Search code examples
pythonjsonpymysql

How to query a JSON MySQL column into a dict?


My database looks like this:

CREATE TABLE my_table( irrelevant_column TEXT, json_stuff JSON );
mysql> SELECT * FROM my_table;

+------------------------+-----------------------------------------------+
| irrelevant_column      | json_stuff                                    |
+------------------------+-----------------------------------------------+
| blah blah              | { 'this': 'is my json data' }                 |
| more unrelated stuff   | { 'more': 'of my data in the correct format' }|
+------------------------+-----------------------------------------------+

I am looking for an elegant way to query JSON data from MySQL into a list of dicts.

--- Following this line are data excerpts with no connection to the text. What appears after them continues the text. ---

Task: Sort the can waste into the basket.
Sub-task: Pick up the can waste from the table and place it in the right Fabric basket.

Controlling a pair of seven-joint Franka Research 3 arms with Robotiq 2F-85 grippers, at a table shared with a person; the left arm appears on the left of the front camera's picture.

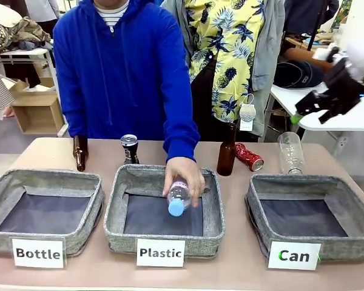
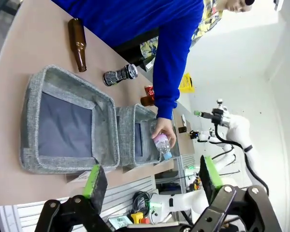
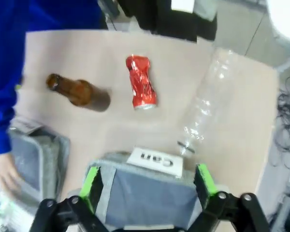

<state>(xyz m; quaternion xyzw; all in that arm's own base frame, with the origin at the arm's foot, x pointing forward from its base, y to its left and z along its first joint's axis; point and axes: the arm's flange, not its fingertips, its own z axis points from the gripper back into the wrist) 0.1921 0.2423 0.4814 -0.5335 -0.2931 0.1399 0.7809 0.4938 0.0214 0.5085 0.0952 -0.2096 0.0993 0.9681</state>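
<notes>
**Inspector:** Grippers and task items?

**Operator:** My right gripper (image 3: 147, 181) hangs spread and empty above the grey felt basket labelled "Can" (image 3: 113, 162). My left gripper (image 2: 152, 176) is likewise spread and holds nothing. The crushed shiny red can (image 3: 141, 88) lies on the table beyond that basket. The slim black can with silver top (image 1: 130, 148) stands behind the grey felt basket labelled "Plastic" (image 1: 114, 206).

**Inspector:** Hazards?

**Operator:** In my judgement, the upright brown glass bottle (image 1: 226, 154) just beside the red can is the main one, since a descending finger could topple it. The person's hand (image 1: 183, 173) over the middle basket would obstruct a reach for the black can.

**Inspector:** Discrepancies between views?

**Operator:** From the front, the red can and the bottle seem to touch. From the right wrist, bare table separates them.
</notes>
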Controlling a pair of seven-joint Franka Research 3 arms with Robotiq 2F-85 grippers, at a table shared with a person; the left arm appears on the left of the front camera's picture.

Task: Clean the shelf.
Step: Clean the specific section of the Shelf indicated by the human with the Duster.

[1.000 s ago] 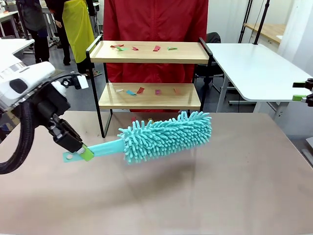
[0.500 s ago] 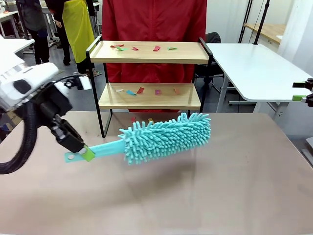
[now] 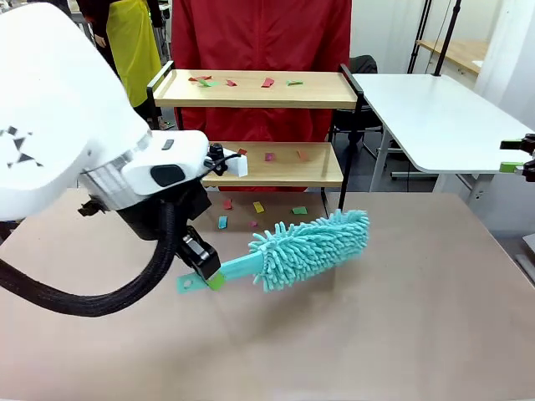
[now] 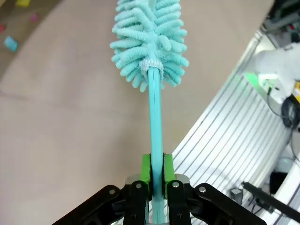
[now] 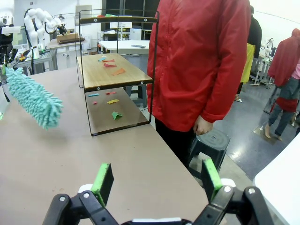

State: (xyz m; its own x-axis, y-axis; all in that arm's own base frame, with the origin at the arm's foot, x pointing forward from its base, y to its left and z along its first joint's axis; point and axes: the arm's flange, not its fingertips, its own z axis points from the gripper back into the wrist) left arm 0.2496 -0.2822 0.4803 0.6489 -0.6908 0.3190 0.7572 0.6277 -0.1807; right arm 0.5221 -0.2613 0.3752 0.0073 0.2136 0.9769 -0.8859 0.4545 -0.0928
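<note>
1. While our left gripper (image 4: 156, 169) is clamped on the thin handle of the teal duster (image 3: 309, 248), green pads pressing it from both sides, the fluffy head hangs clear above the table (image 3: 401, 334). Its tip is raised toward the foot of the shelf's right leg.
2. We see the shelf (image 3: 259, 98) standing at the far side of the table, directly in front of a person in a red jacket (image 3: 259, 33). The duster head is near the shelf's lower right corner but apart from both boards.
3. On the upper board we see several coloured paper scraps (image 3: 267, 82), red and green, and we judge that board untouched.
4. On the lower board a few scraps (image 3: 270, 156) lie to the right of our left arm. The arm hides the board's left part, so we cannot tell what lies there.
5. More scraps (image 3: 222, 221) lie on the table under the shelf and just in front of it, which suggests to us that part of the lower board is already swept.
6. Our right gripper (image 5: 157, 180) stands wide open and holds nothing, well off to the side of the work.
7. We judge the task partly done at most. The whole top board and the rest of the lower one are left to brush, and the scraps on the table may need clearing too.
</note>
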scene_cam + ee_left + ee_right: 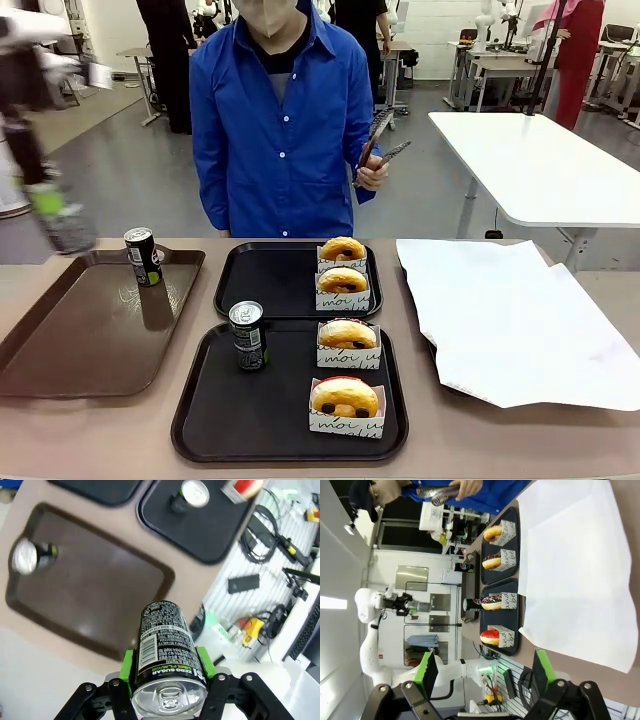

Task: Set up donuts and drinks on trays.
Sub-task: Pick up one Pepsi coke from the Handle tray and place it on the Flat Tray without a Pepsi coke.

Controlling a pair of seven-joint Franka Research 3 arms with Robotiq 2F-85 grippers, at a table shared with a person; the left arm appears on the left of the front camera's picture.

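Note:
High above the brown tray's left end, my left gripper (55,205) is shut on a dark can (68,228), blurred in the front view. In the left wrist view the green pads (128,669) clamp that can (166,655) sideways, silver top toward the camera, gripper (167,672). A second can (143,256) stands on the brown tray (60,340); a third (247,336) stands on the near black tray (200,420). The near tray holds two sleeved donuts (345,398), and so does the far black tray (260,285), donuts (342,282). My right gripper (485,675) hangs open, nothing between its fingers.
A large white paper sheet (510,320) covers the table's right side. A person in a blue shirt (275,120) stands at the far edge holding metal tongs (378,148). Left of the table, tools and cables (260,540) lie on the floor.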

I have tried using a DictCursor

cursor = connection.cursor( pymysql.cursors.DictCursor )
cursor.execute( "SELECT json_stuff FROM my_table" )
rows = cursor.fetchall()

but it doesn't properly handle the JSON column type. It returns this:

[
  { "json_stuff": "<json_stuff row 1 in string format>" },
  { "json_stuff": "<json_stuff row 2 in string format>" }, 
  etc.
]

I would like

[
  { 'this': 'is my json data' },
  { 'more': 'of my data in the correct format' }, 
  etc.
]

This ugly and inefficient code works.

def get_list_of_stuff():
    cursor = connection.cursor()
    cursor.execute( "SELECT json_stuff FROM my_table" )
    rows = cursor.fetchall()
    return [ json.loads( row["json_stuff"] ) for row in rows ]

Does anyone know a way to do this without looping through all of the rows and parsing each one into JSON?


Solution

  • The MySQL developers apparently don't consider it appropriate for drivers to automatically convert between the JSON data type and Python structured types. A bug report JSON columns should accept Python dicts as input was submitted a couple of years ago. It was closed as "Not a bug", with the comment:

    Because JSON is not a built-in type (or even type in Python). This kind of conversions shouldn't be made in a driver, is better suited for frameworks that have an high level of abstraction.

    Since you're not using a framework, just a low-level database API, you need to do the parsing yourself.

    Personally, I disagree with their reasoning, and I think your expectation is reasonable. But that's the way it is.